- [Exercise directions]: Restate the lines word for word, from the first line of the records through the line containing "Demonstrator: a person". Leave out the pictures and anything after that line.

Stored records:
· · · ·

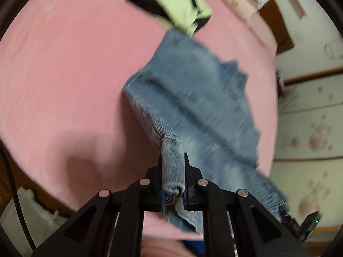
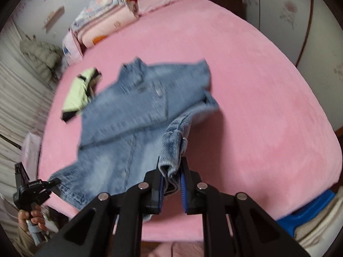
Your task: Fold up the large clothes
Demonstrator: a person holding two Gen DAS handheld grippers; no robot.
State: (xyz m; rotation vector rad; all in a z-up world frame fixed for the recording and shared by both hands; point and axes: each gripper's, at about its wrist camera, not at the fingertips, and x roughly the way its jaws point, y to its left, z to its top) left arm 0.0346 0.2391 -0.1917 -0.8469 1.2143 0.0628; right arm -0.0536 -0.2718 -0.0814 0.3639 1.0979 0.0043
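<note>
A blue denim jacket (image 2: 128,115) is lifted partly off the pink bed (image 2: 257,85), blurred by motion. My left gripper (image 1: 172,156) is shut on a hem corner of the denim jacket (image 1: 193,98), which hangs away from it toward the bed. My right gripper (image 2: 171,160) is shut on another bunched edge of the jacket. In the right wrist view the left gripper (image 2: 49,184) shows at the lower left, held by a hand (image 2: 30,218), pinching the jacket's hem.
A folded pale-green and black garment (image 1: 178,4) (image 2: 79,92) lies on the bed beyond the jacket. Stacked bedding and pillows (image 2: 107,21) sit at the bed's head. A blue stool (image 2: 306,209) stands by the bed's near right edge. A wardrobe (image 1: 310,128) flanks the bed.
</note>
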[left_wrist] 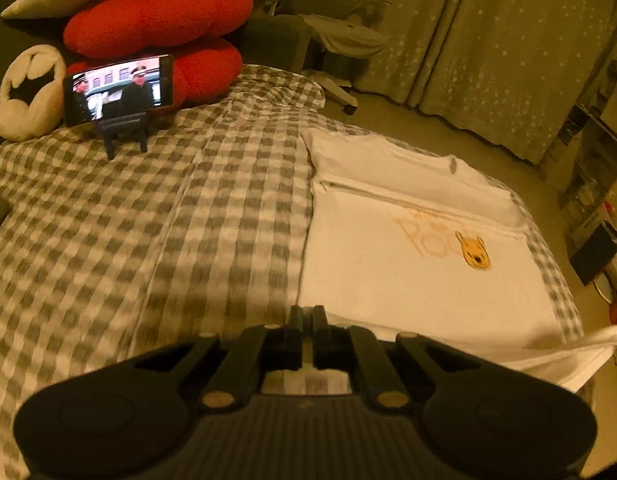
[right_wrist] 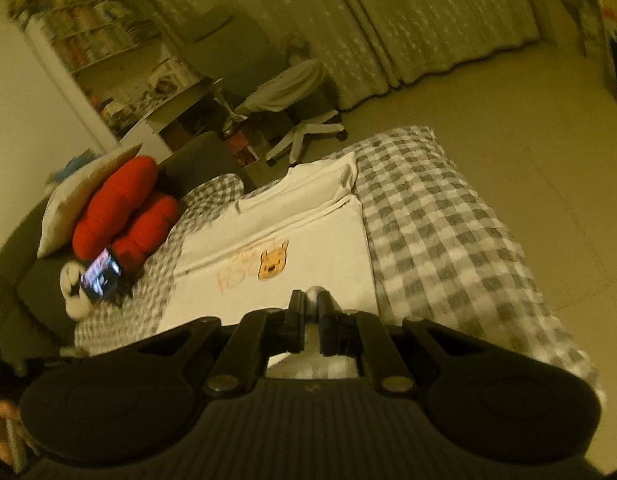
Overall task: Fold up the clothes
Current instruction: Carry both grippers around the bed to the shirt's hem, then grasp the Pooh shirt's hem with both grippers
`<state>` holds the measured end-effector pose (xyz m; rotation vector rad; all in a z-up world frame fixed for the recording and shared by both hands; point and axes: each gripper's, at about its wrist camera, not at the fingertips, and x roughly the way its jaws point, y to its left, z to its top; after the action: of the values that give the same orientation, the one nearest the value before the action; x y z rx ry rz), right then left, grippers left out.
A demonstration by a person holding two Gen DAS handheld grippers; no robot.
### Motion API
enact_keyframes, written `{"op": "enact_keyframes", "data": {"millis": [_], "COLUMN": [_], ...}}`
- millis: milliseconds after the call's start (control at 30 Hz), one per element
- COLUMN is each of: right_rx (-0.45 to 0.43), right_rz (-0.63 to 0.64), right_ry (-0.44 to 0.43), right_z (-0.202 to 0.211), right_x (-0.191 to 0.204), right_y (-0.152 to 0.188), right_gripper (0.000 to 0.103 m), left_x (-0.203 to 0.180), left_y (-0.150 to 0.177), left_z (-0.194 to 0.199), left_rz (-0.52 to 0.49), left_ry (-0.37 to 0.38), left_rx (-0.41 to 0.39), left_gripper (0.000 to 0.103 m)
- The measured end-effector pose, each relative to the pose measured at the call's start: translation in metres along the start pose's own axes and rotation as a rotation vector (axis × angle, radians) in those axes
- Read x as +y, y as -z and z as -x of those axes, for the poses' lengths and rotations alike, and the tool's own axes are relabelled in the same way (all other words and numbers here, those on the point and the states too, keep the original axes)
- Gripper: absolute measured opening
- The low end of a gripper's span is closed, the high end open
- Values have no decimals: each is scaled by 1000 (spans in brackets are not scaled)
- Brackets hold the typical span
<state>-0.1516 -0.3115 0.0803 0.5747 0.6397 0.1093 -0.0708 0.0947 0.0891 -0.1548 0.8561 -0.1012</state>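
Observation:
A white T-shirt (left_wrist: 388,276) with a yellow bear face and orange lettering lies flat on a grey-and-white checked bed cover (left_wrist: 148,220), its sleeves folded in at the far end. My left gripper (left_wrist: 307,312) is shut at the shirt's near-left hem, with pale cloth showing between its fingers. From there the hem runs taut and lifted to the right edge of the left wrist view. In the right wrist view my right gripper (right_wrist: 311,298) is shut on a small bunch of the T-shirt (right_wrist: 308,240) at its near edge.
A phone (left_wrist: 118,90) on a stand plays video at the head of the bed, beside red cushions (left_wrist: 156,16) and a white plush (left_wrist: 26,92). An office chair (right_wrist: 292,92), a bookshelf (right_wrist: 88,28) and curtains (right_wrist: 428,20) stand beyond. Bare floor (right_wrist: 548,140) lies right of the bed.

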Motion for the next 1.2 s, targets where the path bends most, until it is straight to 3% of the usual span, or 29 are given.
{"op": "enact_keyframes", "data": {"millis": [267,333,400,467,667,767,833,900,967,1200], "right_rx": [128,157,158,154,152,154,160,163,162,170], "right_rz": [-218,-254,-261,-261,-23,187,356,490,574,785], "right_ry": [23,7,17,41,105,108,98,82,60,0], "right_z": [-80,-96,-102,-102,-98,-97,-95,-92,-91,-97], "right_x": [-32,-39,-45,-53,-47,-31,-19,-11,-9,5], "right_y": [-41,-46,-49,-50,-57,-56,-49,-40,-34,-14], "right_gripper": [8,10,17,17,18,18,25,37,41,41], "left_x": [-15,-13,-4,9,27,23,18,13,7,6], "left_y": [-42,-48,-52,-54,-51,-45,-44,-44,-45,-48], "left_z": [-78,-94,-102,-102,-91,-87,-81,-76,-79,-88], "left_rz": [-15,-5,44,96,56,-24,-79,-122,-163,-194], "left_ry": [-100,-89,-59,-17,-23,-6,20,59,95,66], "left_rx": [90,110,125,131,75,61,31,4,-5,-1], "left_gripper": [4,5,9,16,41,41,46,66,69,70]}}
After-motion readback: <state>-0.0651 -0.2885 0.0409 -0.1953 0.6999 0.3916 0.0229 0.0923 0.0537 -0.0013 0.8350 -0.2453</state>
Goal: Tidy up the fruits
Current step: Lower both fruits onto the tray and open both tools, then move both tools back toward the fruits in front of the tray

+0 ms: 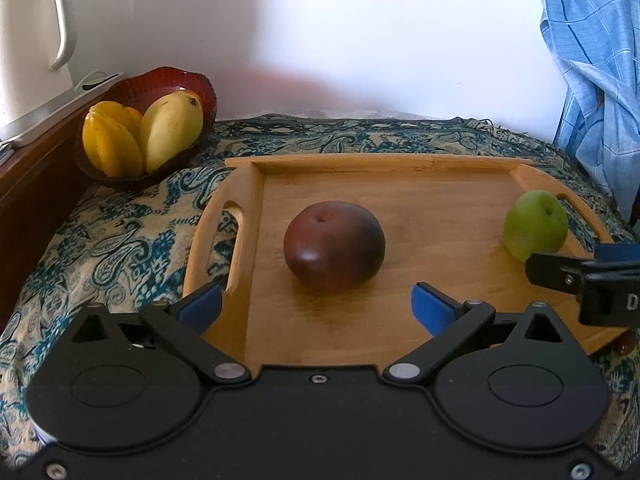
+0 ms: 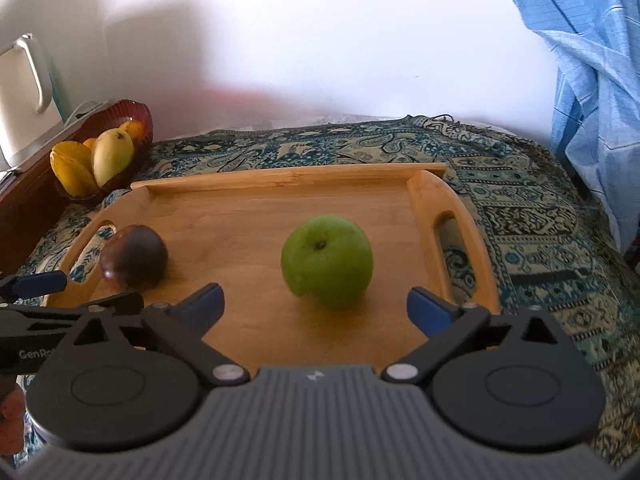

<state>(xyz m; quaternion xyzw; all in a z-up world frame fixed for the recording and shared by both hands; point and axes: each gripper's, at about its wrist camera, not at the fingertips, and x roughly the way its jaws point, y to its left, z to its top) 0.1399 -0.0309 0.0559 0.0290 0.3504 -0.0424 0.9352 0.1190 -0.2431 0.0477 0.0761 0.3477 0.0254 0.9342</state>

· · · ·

- [Solved problem]:
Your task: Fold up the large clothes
Demonstrator: a person holding two Gen DAS handheld grippers; no robot.

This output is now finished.